SUPPLIED RECORDS:
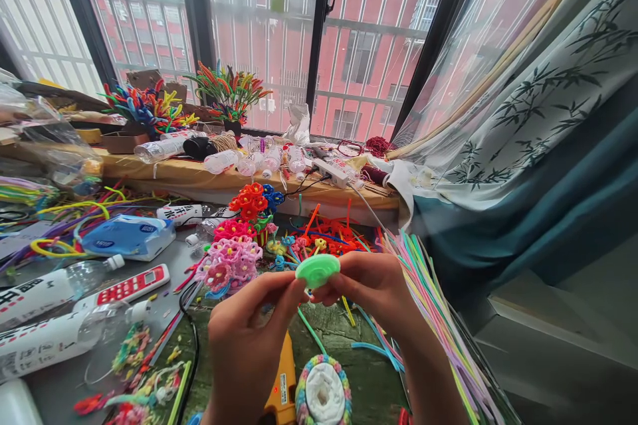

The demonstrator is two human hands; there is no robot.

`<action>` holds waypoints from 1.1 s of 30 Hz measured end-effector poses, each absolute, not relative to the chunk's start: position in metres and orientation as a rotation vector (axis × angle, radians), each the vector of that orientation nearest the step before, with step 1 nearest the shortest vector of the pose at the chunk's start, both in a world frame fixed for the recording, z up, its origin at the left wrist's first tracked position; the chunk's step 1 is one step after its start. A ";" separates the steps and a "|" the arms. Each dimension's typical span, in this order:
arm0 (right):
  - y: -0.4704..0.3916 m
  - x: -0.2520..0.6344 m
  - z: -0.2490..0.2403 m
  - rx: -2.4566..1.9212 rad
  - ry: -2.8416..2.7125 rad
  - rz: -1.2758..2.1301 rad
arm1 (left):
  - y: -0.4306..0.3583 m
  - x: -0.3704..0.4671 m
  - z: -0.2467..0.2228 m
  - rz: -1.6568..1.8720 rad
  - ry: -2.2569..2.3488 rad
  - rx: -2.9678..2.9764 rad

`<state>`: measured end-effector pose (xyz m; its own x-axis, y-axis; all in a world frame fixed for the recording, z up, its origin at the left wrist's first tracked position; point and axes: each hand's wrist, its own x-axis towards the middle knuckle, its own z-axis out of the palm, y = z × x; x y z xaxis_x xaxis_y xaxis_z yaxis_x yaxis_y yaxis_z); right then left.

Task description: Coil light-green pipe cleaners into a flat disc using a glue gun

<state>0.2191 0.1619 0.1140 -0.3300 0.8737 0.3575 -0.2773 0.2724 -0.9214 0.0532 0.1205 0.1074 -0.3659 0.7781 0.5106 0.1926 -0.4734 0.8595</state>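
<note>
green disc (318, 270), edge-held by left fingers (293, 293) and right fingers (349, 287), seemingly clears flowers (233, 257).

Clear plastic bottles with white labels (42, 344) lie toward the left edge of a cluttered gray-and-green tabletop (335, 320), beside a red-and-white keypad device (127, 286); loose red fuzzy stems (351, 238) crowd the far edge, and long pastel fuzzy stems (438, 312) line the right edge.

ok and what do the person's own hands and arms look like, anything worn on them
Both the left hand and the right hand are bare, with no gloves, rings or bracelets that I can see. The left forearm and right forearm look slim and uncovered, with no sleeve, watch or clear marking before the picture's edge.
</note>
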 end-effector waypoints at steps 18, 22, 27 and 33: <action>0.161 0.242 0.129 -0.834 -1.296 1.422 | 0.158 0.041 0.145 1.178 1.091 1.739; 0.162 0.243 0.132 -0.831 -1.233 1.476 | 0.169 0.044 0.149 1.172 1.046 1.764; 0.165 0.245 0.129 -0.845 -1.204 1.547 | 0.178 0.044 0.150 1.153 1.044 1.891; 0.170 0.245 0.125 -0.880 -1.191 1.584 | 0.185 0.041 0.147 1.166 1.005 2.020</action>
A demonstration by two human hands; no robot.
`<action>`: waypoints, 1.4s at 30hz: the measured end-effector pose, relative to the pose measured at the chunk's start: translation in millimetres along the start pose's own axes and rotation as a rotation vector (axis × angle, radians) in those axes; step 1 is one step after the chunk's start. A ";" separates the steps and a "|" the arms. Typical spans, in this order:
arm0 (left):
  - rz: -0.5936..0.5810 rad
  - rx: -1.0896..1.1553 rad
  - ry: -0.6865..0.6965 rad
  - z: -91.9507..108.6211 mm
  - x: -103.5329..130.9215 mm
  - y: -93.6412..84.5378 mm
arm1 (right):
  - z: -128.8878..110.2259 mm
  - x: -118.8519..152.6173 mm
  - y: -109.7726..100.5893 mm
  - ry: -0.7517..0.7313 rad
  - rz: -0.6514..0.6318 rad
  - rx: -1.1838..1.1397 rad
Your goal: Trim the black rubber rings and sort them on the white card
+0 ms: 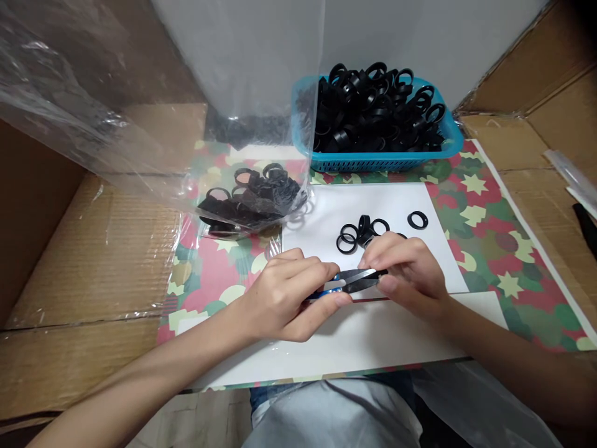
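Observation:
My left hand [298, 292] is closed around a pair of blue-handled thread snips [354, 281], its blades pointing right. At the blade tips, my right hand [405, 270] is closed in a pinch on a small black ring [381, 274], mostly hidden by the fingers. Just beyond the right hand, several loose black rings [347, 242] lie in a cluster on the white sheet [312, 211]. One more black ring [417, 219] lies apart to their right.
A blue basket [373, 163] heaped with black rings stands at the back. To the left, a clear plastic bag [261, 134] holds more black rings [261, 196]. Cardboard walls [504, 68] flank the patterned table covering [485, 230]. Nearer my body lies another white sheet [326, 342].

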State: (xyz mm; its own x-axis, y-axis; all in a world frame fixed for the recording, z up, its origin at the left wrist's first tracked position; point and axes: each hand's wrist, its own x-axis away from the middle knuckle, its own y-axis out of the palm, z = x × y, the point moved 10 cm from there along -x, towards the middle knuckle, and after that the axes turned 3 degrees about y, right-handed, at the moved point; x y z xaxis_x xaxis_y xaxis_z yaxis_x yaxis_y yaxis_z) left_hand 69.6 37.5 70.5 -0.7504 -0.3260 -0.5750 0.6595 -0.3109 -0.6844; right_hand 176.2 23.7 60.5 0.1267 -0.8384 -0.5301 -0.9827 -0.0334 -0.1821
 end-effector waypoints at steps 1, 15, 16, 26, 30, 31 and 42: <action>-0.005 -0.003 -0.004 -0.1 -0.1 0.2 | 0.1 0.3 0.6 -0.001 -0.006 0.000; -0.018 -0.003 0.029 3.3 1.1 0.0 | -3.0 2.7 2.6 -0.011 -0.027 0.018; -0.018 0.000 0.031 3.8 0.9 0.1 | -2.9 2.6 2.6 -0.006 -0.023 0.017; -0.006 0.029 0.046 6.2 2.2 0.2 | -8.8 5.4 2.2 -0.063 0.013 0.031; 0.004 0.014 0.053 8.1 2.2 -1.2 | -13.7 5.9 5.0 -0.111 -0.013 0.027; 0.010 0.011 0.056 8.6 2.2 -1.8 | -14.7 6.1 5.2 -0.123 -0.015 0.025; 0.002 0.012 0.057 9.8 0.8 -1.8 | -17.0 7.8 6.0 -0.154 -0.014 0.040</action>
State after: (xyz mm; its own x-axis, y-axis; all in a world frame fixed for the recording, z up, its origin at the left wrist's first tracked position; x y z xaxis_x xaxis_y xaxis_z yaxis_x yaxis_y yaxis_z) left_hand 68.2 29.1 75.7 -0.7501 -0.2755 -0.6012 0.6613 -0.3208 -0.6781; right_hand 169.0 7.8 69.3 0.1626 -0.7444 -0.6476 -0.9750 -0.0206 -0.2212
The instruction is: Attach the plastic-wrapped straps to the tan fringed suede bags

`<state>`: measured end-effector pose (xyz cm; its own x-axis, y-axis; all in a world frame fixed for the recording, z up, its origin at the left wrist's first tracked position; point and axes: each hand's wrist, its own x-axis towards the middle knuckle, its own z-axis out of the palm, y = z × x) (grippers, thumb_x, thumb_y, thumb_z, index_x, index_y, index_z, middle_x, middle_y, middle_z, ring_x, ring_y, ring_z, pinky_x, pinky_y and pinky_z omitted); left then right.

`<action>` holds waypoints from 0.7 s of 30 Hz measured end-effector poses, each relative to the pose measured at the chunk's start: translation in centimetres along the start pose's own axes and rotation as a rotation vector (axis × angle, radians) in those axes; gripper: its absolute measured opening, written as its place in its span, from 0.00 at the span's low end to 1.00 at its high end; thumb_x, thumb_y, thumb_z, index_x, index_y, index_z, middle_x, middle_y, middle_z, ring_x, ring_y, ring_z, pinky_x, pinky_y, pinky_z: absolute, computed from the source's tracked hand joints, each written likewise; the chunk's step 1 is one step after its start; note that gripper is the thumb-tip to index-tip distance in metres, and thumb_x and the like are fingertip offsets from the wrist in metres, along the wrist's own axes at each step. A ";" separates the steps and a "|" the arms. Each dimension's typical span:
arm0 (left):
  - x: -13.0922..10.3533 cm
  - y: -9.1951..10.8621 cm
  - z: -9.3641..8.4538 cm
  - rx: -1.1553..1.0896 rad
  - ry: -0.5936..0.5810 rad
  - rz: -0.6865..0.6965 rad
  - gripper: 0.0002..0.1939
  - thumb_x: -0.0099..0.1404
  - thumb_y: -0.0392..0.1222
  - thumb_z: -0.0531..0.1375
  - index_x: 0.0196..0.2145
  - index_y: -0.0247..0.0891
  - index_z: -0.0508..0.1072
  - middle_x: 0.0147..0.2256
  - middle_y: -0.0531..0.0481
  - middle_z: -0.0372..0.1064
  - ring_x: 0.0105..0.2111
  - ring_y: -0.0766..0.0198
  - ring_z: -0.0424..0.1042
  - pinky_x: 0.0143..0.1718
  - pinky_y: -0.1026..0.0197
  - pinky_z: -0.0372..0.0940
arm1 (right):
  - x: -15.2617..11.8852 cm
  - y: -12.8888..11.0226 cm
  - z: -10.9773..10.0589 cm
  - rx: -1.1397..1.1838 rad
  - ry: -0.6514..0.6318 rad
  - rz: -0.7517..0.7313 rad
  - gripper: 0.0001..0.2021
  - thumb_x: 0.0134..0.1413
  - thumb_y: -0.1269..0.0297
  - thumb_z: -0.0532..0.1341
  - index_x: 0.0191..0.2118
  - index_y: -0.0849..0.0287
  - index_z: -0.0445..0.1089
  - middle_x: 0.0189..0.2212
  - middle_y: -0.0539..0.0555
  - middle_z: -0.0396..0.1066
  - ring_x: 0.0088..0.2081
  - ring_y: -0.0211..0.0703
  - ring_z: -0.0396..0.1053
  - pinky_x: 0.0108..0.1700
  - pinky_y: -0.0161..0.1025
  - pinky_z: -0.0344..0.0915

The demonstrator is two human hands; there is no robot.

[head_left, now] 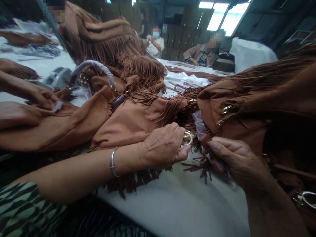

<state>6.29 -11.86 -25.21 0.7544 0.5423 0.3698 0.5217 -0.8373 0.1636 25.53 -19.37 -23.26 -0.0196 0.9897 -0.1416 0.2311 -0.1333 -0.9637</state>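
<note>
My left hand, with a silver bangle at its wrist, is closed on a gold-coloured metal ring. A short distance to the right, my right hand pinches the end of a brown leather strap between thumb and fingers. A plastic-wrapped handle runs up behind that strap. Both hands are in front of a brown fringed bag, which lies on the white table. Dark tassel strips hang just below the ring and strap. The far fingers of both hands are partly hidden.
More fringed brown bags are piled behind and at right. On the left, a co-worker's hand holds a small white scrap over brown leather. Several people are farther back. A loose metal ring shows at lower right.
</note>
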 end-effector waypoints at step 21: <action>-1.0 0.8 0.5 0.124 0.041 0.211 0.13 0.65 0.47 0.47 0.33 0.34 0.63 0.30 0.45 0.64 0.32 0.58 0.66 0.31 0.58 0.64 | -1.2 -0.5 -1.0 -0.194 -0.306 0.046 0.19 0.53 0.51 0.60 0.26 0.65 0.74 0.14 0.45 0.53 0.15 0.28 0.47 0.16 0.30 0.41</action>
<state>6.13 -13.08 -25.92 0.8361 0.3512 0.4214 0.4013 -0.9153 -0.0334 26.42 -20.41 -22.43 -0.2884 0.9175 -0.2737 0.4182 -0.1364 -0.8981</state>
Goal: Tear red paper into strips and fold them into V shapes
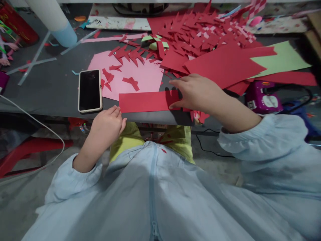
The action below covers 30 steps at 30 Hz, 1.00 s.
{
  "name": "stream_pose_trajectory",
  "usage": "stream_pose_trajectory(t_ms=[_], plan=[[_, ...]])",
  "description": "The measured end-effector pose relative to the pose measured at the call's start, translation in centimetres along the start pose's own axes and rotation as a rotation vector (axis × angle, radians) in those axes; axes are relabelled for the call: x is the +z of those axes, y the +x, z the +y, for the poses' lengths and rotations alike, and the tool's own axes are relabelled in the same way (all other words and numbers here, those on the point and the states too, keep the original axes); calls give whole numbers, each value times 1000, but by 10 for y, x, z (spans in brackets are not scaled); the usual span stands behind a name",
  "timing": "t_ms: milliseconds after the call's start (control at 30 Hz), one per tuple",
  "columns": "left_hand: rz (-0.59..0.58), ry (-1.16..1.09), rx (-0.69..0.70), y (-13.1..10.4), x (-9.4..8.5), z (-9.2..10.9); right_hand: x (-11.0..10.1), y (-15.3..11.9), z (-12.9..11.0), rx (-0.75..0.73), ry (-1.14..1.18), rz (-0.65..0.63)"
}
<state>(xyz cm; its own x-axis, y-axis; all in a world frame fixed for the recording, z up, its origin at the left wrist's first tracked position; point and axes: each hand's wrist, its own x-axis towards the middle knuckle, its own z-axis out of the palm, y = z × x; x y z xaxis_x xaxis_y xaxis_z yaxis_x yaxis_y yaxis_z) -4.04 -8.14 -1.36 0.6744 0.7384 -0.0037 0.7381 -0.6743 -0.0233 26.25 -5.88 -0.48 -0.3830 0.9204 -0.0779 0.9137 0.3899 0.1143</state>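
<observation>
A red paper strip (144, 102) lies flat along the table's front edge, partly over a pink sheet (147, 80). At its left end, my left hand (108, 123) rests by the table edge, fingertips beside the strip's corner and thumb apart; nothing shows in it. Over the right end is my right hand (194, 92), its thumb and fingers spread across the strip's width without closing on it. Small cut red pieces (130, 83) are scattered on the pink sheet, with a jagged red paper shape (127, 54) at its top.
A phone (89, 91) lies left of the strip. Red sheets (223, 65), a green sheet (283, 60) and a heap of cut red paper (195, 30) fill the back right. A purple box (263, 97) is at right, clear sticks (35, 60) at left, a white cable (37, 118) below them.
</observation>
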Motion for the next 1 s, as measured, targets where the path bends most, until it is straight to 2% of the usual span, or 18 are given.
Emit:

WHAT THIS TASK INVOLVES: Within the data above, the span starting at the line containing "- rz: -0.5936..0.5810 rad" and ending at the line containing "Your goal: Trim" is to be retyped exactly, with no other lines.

SOLUTION TO THIS PROBLEM:
  - rz: -0.5936..0.5810 rad
  - rx: -1.0896..1.1553 rad
  - ry: -0.6865..0.6965 rad
  - z: -91.9507..108.6211 mm
  - x: -103.5329..130.9215 mm
  - y: -93.6412..84.5378 mm
arm1 (right):
  - z: -128.8878..110.2259 mm
  - x: -118.8519..152.6173 mm
  - y: -109.7726..100.5893 mm
  - ry: -0.7517..0.7313 rad
  - rz: -0.6514..0.6318 rad
  - rx: -1.1838..1.1397 rad
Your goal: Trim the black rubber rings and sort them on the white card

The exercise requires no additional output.